Dataset excerpt START

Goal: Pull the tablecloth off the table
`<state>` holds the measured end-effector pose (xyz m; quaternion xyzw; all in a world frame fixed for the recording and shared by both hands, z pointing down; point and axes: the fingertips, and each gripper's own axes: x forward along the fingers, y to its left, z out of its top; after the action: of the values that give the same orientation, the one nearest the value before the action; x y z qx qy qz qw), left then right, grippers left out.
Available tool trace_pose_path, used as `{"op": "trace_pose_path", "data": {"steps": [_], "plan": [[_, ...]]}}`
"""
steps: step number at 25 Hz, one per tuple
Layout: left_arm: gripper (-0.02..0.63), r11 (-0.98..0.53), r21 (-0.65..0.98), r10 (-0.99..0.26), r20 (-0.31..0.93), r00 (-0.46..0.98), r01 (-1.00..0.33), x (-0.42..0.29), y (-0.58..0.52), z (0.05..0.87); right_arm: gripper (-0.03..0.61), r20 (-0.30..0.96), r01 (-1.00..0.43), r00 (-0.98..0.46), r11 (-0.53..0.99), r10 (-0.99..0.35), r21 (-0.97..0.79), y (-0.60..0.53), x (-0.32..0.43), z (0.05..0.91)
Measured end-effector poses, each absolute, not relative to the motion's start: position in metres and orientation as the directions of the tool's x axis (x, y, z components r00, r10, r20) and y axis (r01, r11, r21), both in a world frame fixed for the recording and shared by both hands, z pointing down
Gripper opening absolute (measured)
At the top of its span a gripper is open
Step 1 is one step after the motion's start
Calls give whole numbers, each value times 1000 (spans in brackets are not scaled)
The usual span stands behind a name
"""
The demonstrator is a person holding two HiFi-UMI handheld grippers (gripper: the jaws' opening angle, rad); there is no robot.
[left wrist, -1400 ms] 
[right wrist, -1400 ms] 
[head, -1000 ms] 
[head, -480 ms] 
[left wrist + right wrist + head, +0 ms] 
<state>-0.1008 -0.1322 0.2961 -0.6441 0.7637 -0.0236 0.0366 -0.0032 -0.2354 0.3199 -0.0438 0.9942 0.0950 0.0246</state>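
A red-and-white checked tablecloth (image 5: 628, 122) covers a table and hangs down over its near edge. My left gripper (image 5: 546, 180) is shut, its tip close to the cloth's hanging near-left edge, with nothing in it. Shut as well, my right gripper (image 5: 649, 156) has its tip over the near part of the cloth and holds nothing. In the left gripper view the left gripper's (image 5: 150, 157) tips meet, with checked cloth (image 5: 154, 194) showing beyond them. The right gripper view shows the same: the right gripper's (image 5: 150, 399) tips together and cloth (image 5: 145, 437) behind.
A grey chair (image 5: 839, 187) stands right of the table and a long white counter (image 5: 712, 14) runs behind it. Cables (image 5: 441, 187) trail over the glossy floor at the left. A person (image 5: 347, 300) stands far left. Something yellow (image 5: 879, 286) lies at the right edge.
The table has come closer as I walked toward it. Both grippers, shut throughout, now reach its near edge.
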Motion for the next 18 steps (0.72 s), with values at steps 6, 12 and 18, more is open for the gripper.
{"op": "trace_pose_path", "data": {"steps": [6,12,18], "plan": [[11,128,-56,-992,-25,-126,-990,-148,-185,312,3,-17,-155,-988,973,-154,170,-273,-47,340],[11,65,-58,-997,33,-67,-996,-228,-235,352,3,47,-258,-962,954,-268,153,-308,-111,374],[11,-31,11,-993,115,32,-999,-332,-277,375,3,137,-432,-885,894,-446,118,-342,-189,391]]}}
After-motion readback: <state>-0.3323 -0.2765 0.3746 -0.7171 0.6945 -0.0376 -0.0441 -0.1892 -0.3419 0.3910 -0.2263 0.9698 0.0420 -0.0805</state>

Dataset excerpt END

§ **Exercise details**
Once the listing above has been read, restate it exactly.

§ **Result for this exercise**
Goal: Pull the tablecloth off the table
`<state>` holds the measured end-effector pose (xyz m; quaternion xyzw; all in a world frame fixed for the recording and shared by both hands, z pointing down; point and axes: the fingertips, and each gripper's own axes: x forward along the fingers, y to its left, z out of its top; after the action: of the values that give the same orientation, the one nearest the value before the action; x y z qx qy qz qw), left then right, grippers left out.
Available tool trace_pose_path, used as `{"op": "trace_pose_path", "data": {"steps": [_], "plan": [[_, ...]]}}`
"""
steps: step number at 25 Hz, one per tuple
Layout: left_arm: gripper (-0.02..0.63), r11 (-0.98..0.53), r21 (-0.65..0.98), r10 (-0.99..0.26), r20 (-0.31..0.93), r00 (-0.46..0.98), r01 (-1.00..0.33), x (-0.42..0.29), y (-0.58..0.52), z (0.05..0.87); right_arm: gripper (-0.03..0.61), r20 (-0.30..0.96), r01 (-1.00..0.43), r00 (-0.98..0.46), r11 (-0.53..0.99), r10 (-0.99..0.35), r21 (-0.97..0.79), y (-0.60..0.53), x (-0.32..0.43), z (0.05..0.91)
Measured end-effector poses, each absolute, not relative to the motion's start: position in metres and orientation as the directions of the tool's x axis (x, y, z components r00, r10, r20) and y axis (r01, r11, r21), both in a world frame fixed for the recording and shared by both hands, z pointing down
Gripper opening absolute (measured)
At the top of its span a gripper is open
Step 1 is one step after the motion's start
Calls give whole numbers, each value times 1000 (spans in brackets are not scaled)
The usual span stands behind a name
"""
The demonstrator is a person holding two HiFi-UMI handheld grippers (gripper: the jaws' opening angle, rad); there is no robot.
[left wrist, -1400 ms] 
[right wrist, -1400 ms] 
[head, -1000 ms] 
[head, -480 ms] 
[left wrist + right wrist + head, +0 ms] 
<state>-0.1008 -0.1322 0.2961 -0.6441 0.7637 -0.0236 0.0366 -0.0032 -0.2354 0.3199 -0.0438 0.9942 0.0950 0.0246</state>
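A red-and-white checked tablecloth (image 5: 628, 122) covers a table and hangs down over its near edge. My left gripper (image 5: 546, 180) is shut, its tip close to the cloth's hanging near-left edge, with nothing in it. Shut as well, my right gripper (image 5: 649, 156) has its tip over the near part of the cloth and holds nothing. In the left gripper view the left gripper's (image 5: 150, 157) tips meet, with checked cloth (image 5: 154, 194) showing beyond them. The right gripper view shows the same: the right gripper's (image 5: 150, 399) tips together and cloth (image 5: 145, 437) behind.
A grey chair (image 5: 839, 187) stands right of the table and a long white counter (image 5: 712, 14) runs behind it. Cables (image 5: 441, 187) trail over the glossy floor at the left. A person (image 5: 347, 300) stands far left. Something yellow (image 5: 879, 286) lies at the right edge.
The table has come closer as I walked toward it. Both grippers, shut throughout, now reach its near edge.
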Motion for the next 18 steps (0.72 s), with values at steps 6, 12 and 18, more is open for the gripper.
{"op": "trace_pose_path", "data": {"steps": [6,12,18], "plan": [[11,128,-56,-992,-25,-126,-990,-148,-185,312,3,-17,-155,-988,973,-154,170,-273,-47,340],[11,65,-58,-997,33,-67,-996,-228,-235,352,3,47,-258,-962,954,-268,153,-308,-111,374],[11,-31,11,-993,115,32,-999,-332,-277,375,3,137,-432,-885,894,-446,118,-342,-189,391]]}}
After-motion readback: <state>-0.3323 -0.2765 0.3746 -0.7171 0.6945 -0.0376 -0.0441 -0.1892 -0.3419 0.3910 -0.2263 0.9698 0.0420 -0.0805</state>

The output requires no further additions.